▶ _DIRECTIONS_
Take the whole listing and reproduce it exactly, pictures excepted.

(DATA FOR THE TASK Opens)

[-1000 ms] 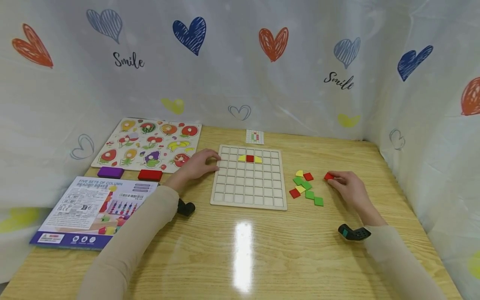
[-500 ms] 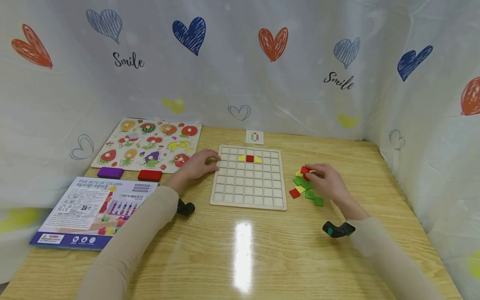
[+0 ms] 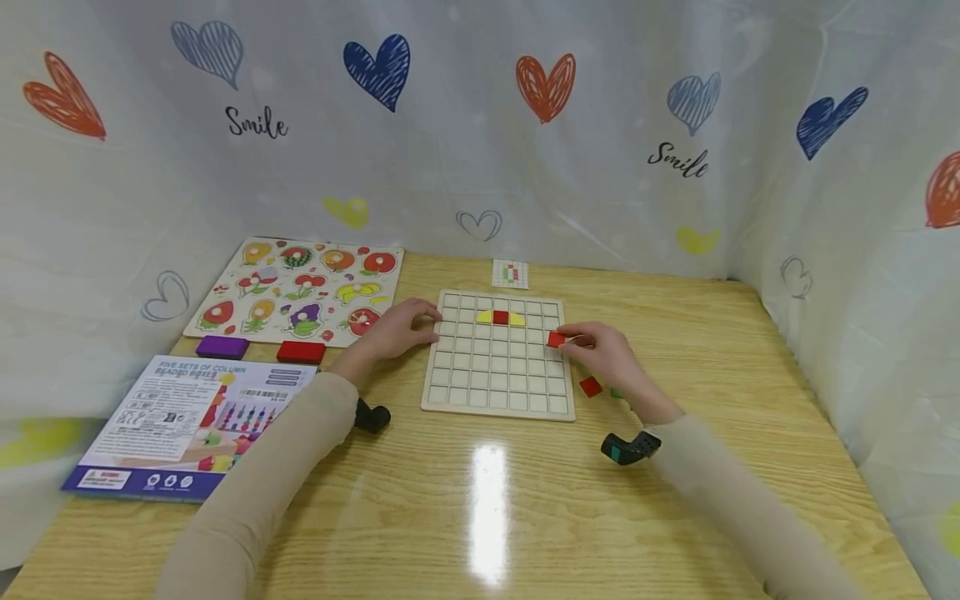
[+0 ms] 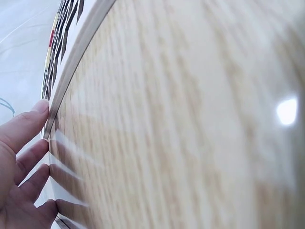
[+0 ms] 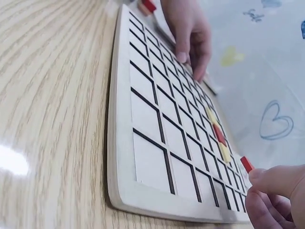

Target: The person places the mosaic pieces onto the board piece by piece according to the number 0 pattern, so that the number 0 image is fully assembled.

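Note:
A wooden grid board [image 3: 457,367] lies mid-table. In its second row from the back, a red square tile [image 3: 500,317] sits between two yellow quarter-round tiles [image 3: 483,317]. The fingertips of my left hand [image 3: 396,331] touch the board's left edge; in the left wrist view its fingers are only loosely bent. Between thumb and fingers, my right hand [image 3: 611,357] pinches another red square tile [image 3: 555,339] above the board's right edge. Under that hand, a loose red tile [image 3: 591,387] and a bit of a green tile [image 3: 617,393] show; the hand hides the other loose tiles.
Behind the board lies a small pattern card [image 3: 510,273]. To the left are a fruit puzzle board [image 3: 322,312], a purple block [image 3: 222,347], a red block [image 3: 301,352] and a printed box [image 3: 172,433]. A white curtain [image 3: 480,150] encloses the table's back and sides.
My right hand has carried the red tile leftward, from right of the loose tiles, over them, to the board's right edge. The left hand has stayed in place.

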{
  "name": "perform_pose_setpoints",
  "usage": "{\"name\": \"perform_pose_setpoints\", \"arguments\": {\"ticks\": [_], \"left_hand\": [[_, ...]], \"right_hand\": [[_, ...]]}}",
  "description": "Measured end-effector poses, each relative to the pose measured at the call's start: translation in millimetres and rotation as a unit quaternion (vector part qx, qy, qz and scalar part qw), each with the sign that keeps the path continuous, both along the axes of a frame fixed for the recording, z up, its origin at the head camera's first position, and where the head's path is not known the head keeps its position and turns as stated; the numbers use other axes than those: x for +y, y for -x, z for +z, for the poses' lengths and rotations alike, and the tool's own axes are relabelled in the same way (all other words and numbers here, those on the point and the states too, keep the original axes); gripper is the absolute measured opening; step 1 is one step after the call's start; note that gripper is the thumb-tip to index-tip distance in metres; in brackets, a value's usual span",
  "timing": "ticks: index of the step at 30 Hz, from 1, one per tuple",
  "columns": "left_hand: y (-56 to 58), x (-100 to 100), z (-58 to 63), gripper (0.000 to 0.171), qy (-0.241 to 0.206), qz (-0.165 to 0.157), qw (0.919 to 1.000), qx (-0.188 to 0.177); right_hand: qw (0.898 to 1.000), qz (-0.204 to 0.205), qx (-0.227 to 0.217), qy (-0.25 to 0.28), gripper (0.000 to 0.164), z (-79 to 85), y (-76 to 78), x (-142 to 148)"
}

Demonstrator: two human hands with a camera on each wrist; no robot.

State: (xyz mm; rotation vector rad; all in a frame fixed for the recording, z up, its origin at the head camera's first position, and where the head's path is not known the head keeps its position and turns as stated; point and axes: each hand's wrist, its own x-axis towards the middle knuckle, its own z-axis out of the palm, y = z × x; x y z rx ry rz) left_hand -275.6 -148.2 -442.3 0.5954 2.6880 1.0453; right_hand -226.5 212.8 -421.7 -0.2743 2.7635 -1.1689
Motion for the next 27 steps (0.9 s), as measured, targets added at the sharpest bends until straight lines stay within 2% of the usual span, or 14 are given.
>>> {"name": "perform_pose_setpoints", "arguments": {"ticks": [4, 8, 12, 20, 27], "left_hand": [[0.8, -0.2, -1.3, 0.033, 0.001, 0.001, 1.0, 0.0], [1.3, -0.6, -1.8, 0.033, 0.003, 0.0, 1.0, 0.003], [1.9, -1.2, -2.2, 0.033, 0.008, -0.003, 0.9999, 0.007], [2.1, -0.5, -2.1, 0.033, 0.01, -0.007, 0.9999, 0.007], [2.1, -0.9, -0.9, 0.034, 0.014, -0.005, 0.9999, 0.004]], "right_hand": [[1.0, 0.018, 0.002, 0.015, 0.033, -3.6, 8.2, -15.9], [0.999, 0.041, 0.013, 0.007, 0.032, -7.5, 17.3, -29.7], [0.999, 0.042, 0.012, -0.003, 0.032, -10.5, 24.6, -40.5], [0.998, 0.056, 0.036, -0.02, 0.03, -19.1, 34.4, -45.5], [0.999, 0.047, 0.011, -0.009, 0.03, -20.4, 35.6, -47.3]]}}
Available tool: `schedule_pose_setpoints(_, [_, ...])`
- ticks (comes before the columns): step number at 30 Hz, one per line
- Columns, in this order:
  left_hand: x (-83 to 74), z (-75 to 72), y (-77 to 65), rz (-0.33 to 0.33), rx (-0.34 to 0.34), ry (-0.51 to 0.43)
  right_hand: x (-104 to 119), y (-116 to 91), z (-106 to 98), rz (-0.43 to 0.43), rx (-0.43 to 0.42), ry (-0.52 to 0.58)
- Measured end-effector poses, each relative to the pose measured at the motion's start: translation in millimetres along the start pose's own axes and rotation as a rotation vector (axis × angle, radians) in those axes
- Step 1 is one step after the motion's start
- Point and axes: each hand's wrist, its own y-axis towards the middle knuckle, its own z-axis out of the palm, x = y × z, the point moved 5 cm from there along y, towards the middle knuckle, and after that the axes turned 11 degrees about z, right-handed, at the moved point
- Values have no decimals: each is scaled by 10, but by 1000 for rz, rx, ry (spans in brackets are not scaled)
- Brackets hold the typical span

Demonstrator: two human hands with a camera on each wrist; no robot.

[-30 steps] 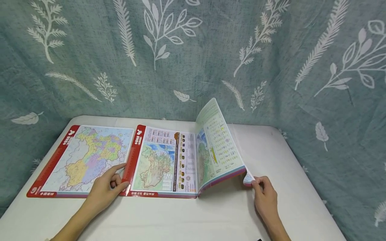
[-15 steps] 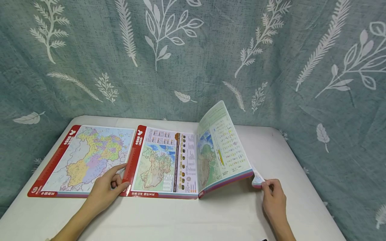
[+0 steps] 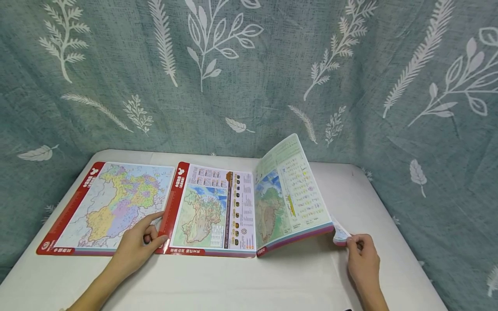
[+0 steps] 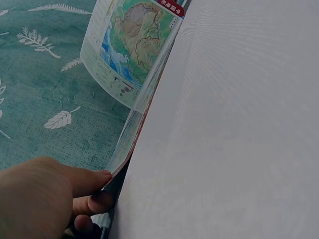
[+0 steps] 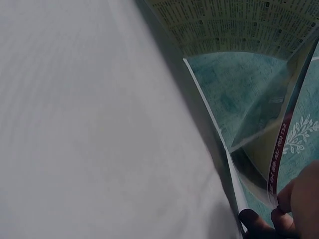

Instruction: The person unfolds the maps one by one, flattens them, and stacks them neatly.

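Observation:
A folding map (image 3: 206, 216) lies partly opened on the table, its left panel flat and red-edged. Its middle panel (image 3: 292, 194) rises at a slant, with a further panel behind it. My left hand (image 3: 134, 246) pinches the left edge near the bottom corner, thumb on top; the left wrist view shows the thumb (image 4: 92, 180) against that corner. At the right, my right hand (image 3: 363, 259) pinches the low corner of the far panel (image 3: 340, 236), close to the table. In the right wrist view its fingers (image 5: 299, 199) hold a red-strip edge. Most of the far panel is hidden.
A second map (image 3: 128, 207) with a red left border lies flat at the left, partly under my left hand. The white tabletop (image 3: 241, 289) ends at a green leaf-patterned curtain (image 3: 249, 86) behind and at the right. A small dark object shows at the bottom edge.
My right hand has moved right and slightly toward me, drawing the far panel's corner along. The raised middle panel leans farther right and lower. My left hand has stayed in place.

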Motion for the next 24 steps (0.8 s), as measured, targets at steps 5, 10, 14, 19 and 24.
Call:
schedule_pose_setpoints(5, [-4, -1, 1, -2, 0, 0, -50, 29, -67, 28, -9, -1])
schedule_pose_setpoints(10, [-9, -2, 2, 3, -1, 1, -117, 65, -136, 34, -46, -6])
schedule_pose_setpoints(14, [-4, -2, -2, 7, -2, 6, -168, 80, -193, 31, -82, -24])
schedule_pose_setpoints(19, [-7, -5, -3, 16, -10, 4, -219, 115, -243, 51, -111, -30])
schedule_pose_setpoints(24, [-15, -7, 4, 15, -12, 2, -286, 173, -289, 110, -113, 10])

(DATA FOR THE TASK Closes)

▶ _ANSWER TO THE PROBLEM_
[-1000 ms] 
[-500 ms] 
[+0 ms] 
[+0 ms] 
[+0 ms] 

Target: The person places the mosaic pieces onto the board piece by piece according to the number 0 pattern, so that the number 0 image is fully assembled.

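Note:
A wooden grid board [image 3: 457,367] lies mid-table. In its second row from the back, a red square tile [image 3: 500,317] sits between two yellow quarter-round tiles [image 3: 483,317]. The fingertips of my left hand [image 3: 396,331] touch the board's left edge; in the left wrist view its fingers are only loosely bent. Between thumb and fingers, my right hand [image 3: 611,357] pinches another red square tile [image 3: 555,339] above the board's right edge. Under that hand, a loose red tile [image 3: 591,387] and a bit of a green tile [image 3: 617,393] show; the hand hides the other loose tiles.
Behind the board lies a small pattern card [image 3: 510,273]. To the left are a fruit puzzle board [image 3: 322,312], a purple block [image 3: 222,347], a red block [image 3: 301,352] and a printed box [image 3: 172,433]. A white curtain [image 3: 480,150] encloses the table's back and sides.
My right hand has carried the red tile leftward, from right of the loose tiles, over them, to the board's right edge. The left hand has stayed in place.
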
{
  "name": "perform_pose_setpoints",
  "usage": "{\"name\": \"perform_pose_setpoints\", \"arguments\": {\"ticks\": [_], \"left_hand\": [[_, ...]], \"right_hand\": [[_, ...]]}}",
  "description": "Measured end-effector poses, each relative to the pose measured at the call's start: translation in millimetres and rotation as a unit quaternion (vector part qx, qy, qz and scalar part qw), each with the sign that keeps the path continuous, both along the axes of a frame fixed for the recording, z up, its origin at the head camera's first position, and where the head's path is not known the head keeps its position and turns as stated; the numbers use other axes than those: x for +y, y for -x, z for +z, for the poses' lengths and rotations alike, and the tool's own axes are relabelled in the same way (all other words and numbers here, those on the point and the states too, keep the original axes); gripper is the absolute measured opening; step 1 is one step after the call's start; note that gripper is the thumb-tip to index-tip distance in metres; in brackets, a value's usual span",
  "timing": "ticks: index of the step at 30 Hz, from 1, one per tuple",
  "columns": "left_hand: y (-56 to 58), x (-100 to 100), z (-58 to 63), gripper (0.000 to 0.171), qy (-0.241 to 0.206), qz (-0.165 to 0.157), qw (0.919 to 1.000), qx (-0.188 to 0.177); right_hand: qw (0.898 to 1.000), qz (-0.204 to 0.205), qx (-0.227 to 0.217), qy (-0.25 to 0.28), gripper (0.000 to 0.164), z (-79 to 85), y (-76 to 78), x (-142 to 148)"
}

Demonstrator: two human hands with a camera on each wrist; no robot.

State: (xyz mm; rotation vector rad; all in a frame fixed for the recording, z up, its origin at the head camera's first position, and where the head's path is not known the head keeps its position and turns as stated; point and axes: each hand's wrist, its own x-axis towards the middle knuckle, its own z-axis out of the palm, y = z × x; x y z rx ry rz) left_hand -275.6 -148.2 -442.3 0.5954 2.6880 1.0453; right_hand -226.5 212.8 -421.7 -0.2743 2.7635 -1.1689
Motion for the next 27 steps (0.9 s), as measured, targets added at the sharpest bends until straight lines stay within 2% of the usual span, or 14 are given.
>>> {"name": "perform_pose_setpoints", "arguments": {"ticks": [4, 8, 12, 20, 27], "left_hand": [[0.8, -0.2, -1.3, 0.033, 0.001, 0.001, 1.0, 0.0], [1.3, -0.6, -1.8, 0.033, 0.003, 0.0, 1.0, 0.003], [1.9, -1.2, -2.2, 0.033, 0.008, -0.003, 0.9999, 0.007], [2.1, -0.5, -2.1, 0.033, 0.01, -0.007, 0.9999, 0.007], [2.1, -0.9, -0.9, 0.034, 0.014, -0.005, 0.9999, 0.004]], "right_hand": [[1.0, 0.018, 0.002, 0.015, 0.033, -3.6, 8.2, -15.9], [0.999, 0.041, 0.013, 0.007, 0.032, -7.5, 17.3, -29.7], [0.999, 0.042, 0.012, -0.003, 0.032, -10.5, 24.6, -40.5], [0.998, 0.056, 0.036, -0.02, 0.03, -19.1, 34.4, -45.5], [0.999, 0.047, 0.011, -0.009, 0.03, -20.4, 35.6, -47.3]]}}
Available tool: `schedule_pose_setpoints(_, [_, ...])`
- ticks (comes before the columns): step number at 30 Hz, one per line
- Columns, in this order:
  left_hand: x (-83 to 74), z (-75 to 72), y (-77 to 65), rz (-0.33 to 0.33), rx (-0.34 to 0.34), ry (-0.51 to 0.43)
  right_hand: x (-104 to 119), y (-116 to 91), z (-106 to 98), rz (-0.43 to 0.43), rx (-0.43 to 0.42), ry (-0.52 to 0.58)
- Measured end-effector poses, each relative to the pose measured at the motion's start: translation in millimetres along the start pose's own axes and rotation as a rotation vector (axis × angle, radians) in those axes
- Step 1 is one step after the motion's start
- Point and axes: each hand's wrist, its own y-axis towards the middle knuckle, its own z-axis out of the palm, x = y × z, the point moved 5 cm from there along y, towards the middle knuckle, and after that the axes turned 11 degrees about z, right-handed, at the moved point
- Values have no decimals: each is scaled by 10, but by 1000 for rz, rx, ry (spans in brackets are not scaled)
- Brackets hold the typical span

Demonstrator: two human hands with a camera on each wrist; no robot.

[-30 steps] 
[-15 steps] 
[+0 steps] 
[+0 steps] 
[+0 steps] 

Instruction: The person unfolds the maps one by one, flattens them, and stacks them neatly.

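Observation:
A folding map (image 3: 206, 216) lies partly opened on the table, its left panel flat and red-edged. Its middle panel (image 3: 292, 194) rises at a slant, with a further panel behind it. My left hand (image 3: 134, 246) pinches the left edge near the bottom corner, thumb on top; the left wrist view shows the thumb (image 4: 92, 180) against that corner. At the right, my right hand (image 3: 363, 259) pinches the low corner of the far panel (image 3: 340, 236), close to the table. In the right wrist view its fingers (image 5: 299, 199) hold a red-strip edge. Most of the far panel is hidden.
A second map (image 3: 128, 207) with a red left border lies flat at the left, partly under my left hand. The white tabletop (image 3: 241, 289) ends at a green leaf-patterned curtain (image 3: 249, 86) behind and at the right. A small dark object shows at the bottom edge.
My right hand has moved right and slightly toward me, drawing the far panel's corner along. The raised middle panel leans farther right and lower. My left hand has stayed in place.
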
Motion for the next 24 steps (0.8 s), as measured, targets at steps 5, 10, 14, 19 and 24.
Call:
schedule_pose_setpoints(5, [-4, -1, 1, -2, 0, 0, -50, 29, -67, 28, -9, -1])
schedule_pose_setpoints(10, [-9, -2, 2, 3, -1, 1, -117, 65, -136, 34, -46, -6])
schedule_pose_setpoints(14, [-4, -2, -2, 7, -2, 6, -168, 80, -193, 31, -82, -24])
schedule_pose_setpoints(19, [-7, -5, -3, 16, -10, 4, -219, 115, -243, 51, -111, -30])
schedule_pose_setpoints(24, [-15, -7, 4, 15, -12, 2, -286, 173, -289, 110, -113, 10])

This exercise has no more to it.